Ottimi risultati nel Q2 in un contesto di crescita più lenta della fibra

Per il secondo trimestre conclusosi il 30 giugno 2025, AT&T ha registrato un utile per azione rettificato di 0,54 dollari, in aumento rispetto agli 0,51 dollari dello stesso periodo dell'anno scorso.

L'EPS diluito è salito a 0,62 dollari da 0,49 dollari e i ricavi sono cresciuti del 3,4% a 30,8 miliardi di dollari.

Il free cash flow è stato di 4,4 miliardi di dollari, sottolineando la solida base finanziaria dell'azienda.

AT&T ha registrato una forte performance nel suo segmento wireless, aggiungendo 401.000 abbonati netti di telefonia postpagata nel trimestre, alimentati da offerte di bundle scontate.

Tuttavia, l'azienda ha aggiunto meno clienti in fibra del previsto, con 243.000 aggiunte, in calo rispetto alle 261.000 del trimestre precedente.

Mentre i ricavi della fibra sono aumentati del 18,9% su base annua, il rallentamento dei nuovi abbonati alla fibra ha sollevato preoccupazioni per l'intensificarsi della concorrenza sul mercato.

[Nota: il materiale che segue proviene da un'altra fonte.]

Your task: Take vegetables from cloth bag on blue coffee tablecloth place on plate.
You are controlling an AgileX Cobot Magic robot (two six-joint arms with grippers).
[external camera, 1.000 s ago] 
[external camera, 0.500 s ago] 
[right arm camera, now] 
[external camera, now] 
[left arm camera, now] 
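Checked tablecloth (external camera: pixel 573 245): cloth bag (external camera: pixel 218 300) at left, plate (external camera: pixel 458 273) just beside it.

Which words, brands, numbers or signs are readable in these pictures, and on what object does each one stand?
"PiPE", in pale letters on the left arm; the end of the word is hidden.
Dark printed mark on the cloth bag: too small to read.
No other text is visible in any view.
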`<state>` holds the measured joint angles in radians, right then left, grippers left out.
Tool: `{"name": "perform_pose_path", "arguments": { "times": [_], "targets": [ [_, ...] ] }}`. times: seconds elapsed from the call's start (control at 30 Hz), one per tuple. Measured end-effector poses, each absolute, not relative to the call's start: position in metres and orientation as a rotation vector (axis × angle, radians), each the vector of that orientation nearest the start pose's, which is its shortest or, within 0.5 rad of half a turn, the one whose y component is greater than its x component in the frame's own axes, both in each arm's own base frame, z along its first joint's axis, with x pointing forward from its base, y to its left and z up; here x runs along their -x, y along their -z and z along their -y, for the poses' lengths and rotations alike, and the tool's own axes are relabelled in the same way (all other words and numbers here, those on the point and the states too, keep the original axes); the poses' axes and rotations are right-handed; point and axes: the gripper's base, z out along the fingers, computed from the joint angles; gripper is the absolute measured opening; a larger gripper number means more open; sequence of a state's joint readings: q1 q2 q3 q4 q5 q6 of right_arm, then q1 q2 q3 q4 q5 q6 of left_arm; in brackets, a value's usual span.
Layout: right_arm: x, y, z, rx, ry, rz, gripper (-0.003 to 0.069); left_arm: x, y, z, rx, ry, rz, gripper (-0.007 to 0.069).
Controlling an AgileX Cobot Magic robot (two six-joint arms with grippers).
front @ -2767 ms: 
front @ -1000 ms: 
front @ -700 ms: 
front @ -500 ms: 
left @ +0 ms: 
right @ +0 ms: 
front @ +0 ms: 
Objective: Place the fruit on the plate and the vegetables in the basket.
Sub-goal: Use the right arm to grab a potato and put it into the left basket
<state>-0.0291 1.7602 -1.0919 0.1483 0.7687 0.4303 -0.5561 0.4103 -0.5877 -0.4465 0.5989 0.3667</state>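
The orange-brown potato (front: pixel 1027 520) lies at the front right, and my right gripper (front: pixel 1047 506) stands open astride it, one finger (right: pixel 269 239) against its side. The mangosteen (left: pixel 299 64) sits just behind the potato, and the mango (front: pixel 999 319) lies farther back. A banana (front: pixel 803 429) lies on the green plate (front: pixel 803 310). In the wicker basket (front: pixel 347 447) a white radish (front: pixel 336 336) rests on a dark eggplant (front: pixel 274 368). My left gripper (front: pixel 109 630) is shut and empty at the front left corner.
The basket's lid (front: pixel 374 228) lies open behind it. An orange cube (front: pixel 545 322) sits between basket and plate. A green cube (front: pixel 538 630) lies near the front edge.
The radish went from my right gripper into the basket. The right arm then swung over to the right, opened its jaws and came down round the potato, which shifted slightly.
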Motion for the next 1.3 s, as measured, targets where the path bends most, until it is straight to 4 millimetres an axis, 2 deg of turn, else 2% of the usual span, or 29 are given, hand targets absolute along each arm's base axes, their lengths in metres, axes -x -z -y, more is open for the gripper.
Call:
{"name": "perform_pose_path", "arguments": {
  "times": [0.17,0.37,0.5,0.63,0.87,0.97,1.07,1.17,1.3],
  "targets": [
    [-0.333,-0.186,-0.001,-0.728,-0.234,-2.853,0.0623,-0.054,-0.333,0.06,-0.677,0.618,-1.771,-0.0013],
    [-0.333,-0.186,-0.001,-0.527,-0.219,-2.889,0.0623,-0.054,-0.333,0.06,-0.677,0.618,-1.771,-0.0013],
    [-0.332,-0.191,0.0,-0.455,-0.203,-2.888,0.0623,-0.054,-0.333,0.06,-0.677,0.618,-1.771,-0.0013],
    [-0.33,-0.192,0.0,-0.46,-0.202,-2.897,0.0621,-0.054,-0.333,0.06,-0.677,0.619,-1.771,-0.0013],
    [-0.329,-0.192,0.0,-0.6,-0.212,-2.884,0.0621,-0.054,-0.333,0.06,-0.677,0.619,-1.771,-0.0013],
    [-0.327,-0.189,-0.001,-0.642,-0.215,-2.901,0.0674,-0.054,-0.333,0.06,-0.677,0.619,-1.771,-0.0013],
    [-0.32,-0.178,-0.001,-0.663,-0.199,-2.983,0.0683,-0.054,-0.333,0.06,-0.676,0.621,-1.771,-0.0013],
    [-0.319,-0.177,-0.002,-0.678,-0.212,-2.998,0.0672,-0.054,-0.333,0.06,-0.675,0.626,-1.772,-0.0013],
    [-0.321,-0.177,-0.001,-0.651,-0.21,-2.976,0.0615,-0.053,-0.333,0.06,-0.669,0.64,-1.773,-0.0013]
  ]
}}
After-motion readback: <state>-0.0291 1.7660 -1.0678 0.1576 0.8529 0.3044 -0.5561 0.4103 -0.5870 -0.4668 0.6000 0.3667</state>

La società ha anche registrato un tasso di abbandono della telefonia postpagata dello 0,87% e una crescita dei ricavi dei servizi di mobilità del 3,5%, raggiungendo i 16,9 miliardi di dollari nel secondo trimestre.

Espansione della fibra e mosse strategiche

AT&T sta accelerando la costruzione della sua rete in fibra ottica negli Stati Uniti, sfruttando i risparmi fiscali derivanti dalla legge fiscale e di spesa del presidente Donald Trump per sostenere gli investimenti infrastrutturali.

La società stima che otterrà da 6,5 miliardi di dollari a 8 miliardi di dollari di risparmi fiscali in contanti fino al 2027 a seguito della legislazione.
Di questi, AT&T prevede di investire 3,5 miliardi di dollari nell'espansione della sua copertura Internet in fibra a 4 milioni di nuove località all'anno entro la fine del 2026.

L'azienda mira inoltre a raggiungere 50 milioni di clienti entro il 2030.

Per supportare questa espansione, AT&T è in procinto di acquisire il business della fibra di consumo di Lumen Technologies Inc., migliorando ulteriormente la sua presenza nel settore dei servizi cablati.

Altre mosse strategiche nel trimestre hanno incluso la vendita della sua restante partecipazione del 70% in DIRECTV a TPG e 1 miliardo di dollari in riacquisti di azioni, riflettendo una continua attenzione alla razionalizzazione delle operazioni e alla restituzione di valore agli azionisti.

Revisione delle prospettive e commento del management

Nella sua guidance aggiornata per il 2025, AT&T prevede una crescita dei ricavi dei servizi consolidati a una cifra bassa, una crescita dei ricavi dei servizi di mobilità del 3% o superiore e una crescita dei ricavi della banda larga in fibra di consumo nella fascia medio-alta.

L'azienda prevede un free cash flow compreso tra i 16 miliardi di dollari e medio-bassi, supportato da efficienze operative e continui investimenti in aree ad alta crescita.

Il Presidente e CEO John Stankey ha sottolineato la leadership dell'azienda nelle reti wireless e in fibra, evidenziando i recenti traguardi tra cui il superamento di 30 milioni di clienti in fibra e il raggiungimento di oltre 1 milione di clienti AT&T Internet Air.

Ha rafforzato l'impegno dell'azienda per la crescita a lungo termine, notando i continui progressi nell'espansione della base di abbonati e dell'infrastruttura digitale.